§ **Directions for this task**:
When you transcribe the data below, reproduce every line exactly and leave each picture out.

§ **Data block**:
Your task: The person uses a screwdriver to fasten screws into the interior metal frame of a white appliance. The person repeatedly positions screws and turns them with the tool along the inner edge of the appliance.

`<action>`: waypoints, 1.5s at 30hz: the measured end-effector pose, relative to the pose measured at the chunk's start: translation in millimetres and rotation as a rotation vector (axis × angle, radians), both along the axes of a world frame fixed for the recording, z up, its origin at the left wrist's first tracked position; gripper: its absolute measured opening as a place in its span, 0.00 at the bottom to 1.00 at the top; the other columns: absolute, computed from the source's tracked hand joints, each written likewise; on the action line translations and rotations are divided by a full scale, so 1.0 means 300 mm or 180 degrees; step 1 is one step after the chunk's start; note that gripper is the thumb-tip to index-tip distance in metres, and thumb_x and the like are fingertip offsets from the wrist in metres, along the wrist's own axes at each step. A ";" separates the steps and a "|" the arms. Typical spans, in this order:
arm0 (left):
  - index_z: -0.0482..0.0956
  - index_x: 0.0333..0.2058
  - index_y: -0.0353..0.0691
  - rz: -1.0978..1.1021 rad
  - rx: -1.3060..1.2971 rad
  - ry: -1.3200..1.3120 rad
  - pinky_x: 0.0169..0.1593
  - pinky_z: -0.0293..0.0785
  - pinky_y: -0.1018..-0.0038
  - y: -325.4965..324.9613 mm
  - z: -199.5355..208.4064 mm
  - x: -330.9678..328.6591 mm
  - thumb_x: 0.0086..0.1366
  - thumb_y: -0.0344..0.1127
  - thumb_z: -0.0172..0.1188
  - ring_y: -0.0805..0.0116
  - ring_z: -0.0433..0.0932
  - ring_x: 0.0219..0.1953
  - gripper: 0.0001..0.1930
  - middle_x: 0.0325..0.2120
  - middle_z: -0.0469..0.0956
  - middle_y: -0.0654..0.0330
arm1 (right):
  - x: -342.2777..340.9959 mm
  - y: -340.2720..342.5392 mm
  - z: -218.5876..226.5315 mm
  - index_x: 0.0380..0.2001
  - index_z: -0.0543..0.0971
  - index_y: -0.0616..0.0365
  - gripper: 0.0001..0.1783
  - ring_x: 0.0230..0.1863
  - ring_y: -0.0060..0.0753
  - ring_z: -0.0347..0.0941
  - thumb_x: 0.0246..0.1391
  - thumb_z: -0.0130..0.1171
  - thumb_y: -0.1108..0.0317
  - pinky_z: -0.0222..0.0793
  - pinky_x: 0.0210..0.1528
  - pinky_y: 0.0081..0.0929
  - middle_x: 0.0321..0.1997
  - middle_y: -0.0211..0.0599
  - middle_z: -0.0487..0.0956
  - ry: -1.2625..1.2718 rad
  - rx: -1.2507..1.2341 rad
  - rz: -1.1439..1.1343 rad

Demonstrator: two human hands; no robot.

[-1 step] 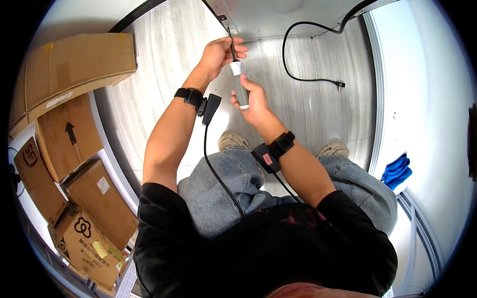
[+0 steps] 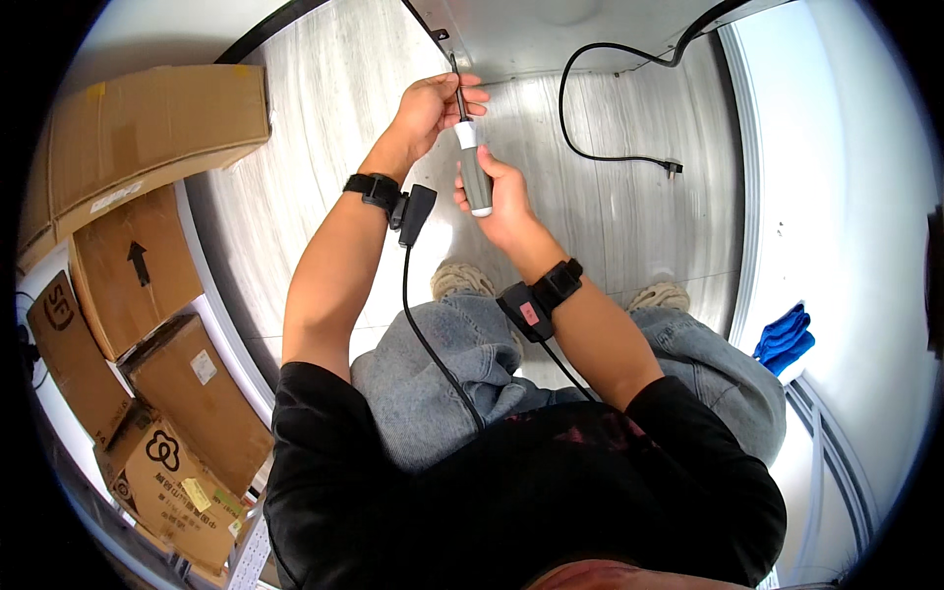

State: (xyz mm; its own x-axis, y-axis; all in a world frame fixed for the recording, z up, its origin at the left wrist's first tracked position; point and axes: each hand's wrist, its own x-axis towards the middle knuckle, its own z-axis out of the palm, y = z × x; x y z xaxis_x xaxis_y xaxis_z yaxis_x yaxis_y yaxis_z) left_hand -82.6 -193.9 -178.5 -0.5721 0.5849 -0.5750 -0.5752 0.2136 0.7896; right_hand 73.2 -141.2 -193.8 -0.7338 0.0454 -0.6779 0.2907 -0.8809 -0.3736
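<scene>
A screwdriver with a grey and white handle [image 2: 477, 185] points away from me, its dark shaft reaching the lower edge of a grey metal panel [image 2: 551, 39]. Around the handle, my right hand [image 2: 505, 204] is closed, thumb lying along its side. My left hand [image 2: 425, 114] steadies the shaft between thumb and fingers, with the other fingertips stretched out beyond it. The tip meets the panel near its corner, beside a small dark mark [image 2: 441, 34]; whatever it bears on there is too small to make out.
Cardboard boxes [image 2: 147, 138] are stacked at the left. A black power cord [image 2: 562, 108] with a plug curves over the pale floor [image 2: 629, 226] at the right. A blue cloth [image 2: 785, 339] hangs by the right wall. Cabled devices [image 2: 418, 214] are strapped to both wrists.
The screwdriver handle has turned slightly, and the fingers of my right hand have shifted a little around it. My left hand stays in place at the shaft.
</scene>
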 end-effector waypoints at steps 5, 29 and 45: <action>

§ **Solution for this problem**:
Your task: The person uses a screwdriver to fasten screws into the interior metal frame of a white appliance. The person repeatedly positions screws and turns them with the tool along the inner edge of the appliance.

`<action>`: waypoints, 1.5s at 30hz: the measured end-effector pose, relative to the pose measured at the chunk's start: translation in millimetres and rotation as a rotation vector (axis × angle, radians), both along the axes of a world frame fixed for the recording, z up, its origin at the left wrist's first tracked position; gripper: its absolute measured opening as a place in its span, 0.00 at the bottom to 1.00 at the top; the other columns: absolute, computed from the source's tracked hand joints, each written likewise; on the action line translations and rotations are divided by a full scale, so 1.0 means 300 mm or 180 degrees; step 1 is one step after the chunk's start; note that gripper is the thumb-tip to index-tip distance in metres, and thumb_x and the like are fingertip offsets from the wrist in metres, along the wrist's own axes at each step. A ";" separates the steps and a "|" the arms. Typical spans, in this order:
arm0 (left):
  - index_z: -0.0482..0.0956
  - index_x: 0.0333..0.2058
  - index_y: -0.0353..0.0691
  - rz: -1.0978..1.1021 rad
  - rx: -1.3060..1.2971 rad
  - ry: -1.3200..1.3120 rad
  - pinky_x: 0.0169..0.1593
  - pinky_z: -0.0293..0.0785
  - pinky_y: -0.1018..-0.0038
  - y: -325.4965..324.9613 mm
  - z: -199.5355..208.4064 mm
  - x: -330.9678..328.6591 mm
  - thumb_x: 0.0086..0.1366
  - thumb_y: -0.0344..0.1127
  - thumb_z: -0.0172..0.1188
  - ring_y: -0.0805..0.0116
  - ring_z: -0.0433..0.0932
  - ring_x: 0.0219..0.1953
  - gripper: 0.0001..0.1930
  - middle_x: 0.0325..0.2120
  - middle_z: -0.0469..0.0956
  - middle_y: -0.0654..0.0330
arm1 (right):
  - x: -342.2777..340.9959 mm
  - y: -340.2720..342.5392 mm
  - z: -218.5876..226.5315 mm
  - index_x: 0.0380..0.2001
  - index_z: -0.0543..0.0971
  - index_y: -0.0616..0.0365
  - gripper: 0.0001..0.1783
  - ring_x: 0.0230..0.1863
  - ring_y: -0.0060..0.0753
  - ring_z: -0.0347..0.0941
  - thumb_x: 0.0246..0.1391
  - thumb_z: -0.0130..0.1171
  - thumb_y: -0.1108..0.0317
  - pinky_z: -0.0222..0.0793
  - pinky_x: 0.0210..0.1528
  - pinky_y: 0.0081..0.0929
  - middle_x: 0.0321..0.1997
  - middle_y: -0.0211..0.0599
  - middle_z: -0.0487..0.0956
  - ry: -1.2625..1.2718 rad
  - rx: -1.2507..1.2341 rad
  - rz: -1.1439..1.1343 rad

Demonstrator: two human hands; no robot.

[-1 step] 
[+0 steps] 

State: (xyz mm; its own x-axis, y-axis; all in a world frame fixed for the recording, z up, its origin at the left wrist's first tracked position; point and axes: each hand's wrist, its own x-axis towards the middle knuckle, its own z-axis out of the palm, y = z × x; x y z xaxis_x xaxis_y xaxis_z yaxis_x yaxis_y yaxis_z) left_hand -82.6 -193.9 -178.5 -0.5721 0.5849 -0.5750 -0.5752 0.2136 0.7896; right_hand 73.2 -141.2 -193.8 -0.7338 0.0454 -0.6779 0.2907 -0.8809 -0.3736
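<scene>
A screwdriver with a grey and white handle [image 2: 477, 185] points away from me, its dark shaft reaching the lower edge of a grey metal panel [image 2: 551, 39]. Around the handle, my right hand [image 2: 505, 204] is closed, thumb lying along its side. My left hand [image 2: 425, 114] steadies the shaft between thumb and fingers, with the other fingertips stretched out beyond it. The tip meets the panel near its corner, beside a small dark mark [image 2: 441, 34]; whatever it bears on there is too small to make out.
Cardboard boxes [image 2: 147, 138] are stacked at the left. A black power cord [image 2: 562, 108] with a plug curves over the pale floor [image 2: 629, 226] at the right. A blue cloth [image 2: 785, 339] hangs by the right wall. Cabled devices [image 2: 418, 214] are strapped to both wrists.
The screwdriver handle has turned slightly, and the fingers of my right hand have shifted a little around it. My left hand stays in place at the shaft.
</scene>
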 end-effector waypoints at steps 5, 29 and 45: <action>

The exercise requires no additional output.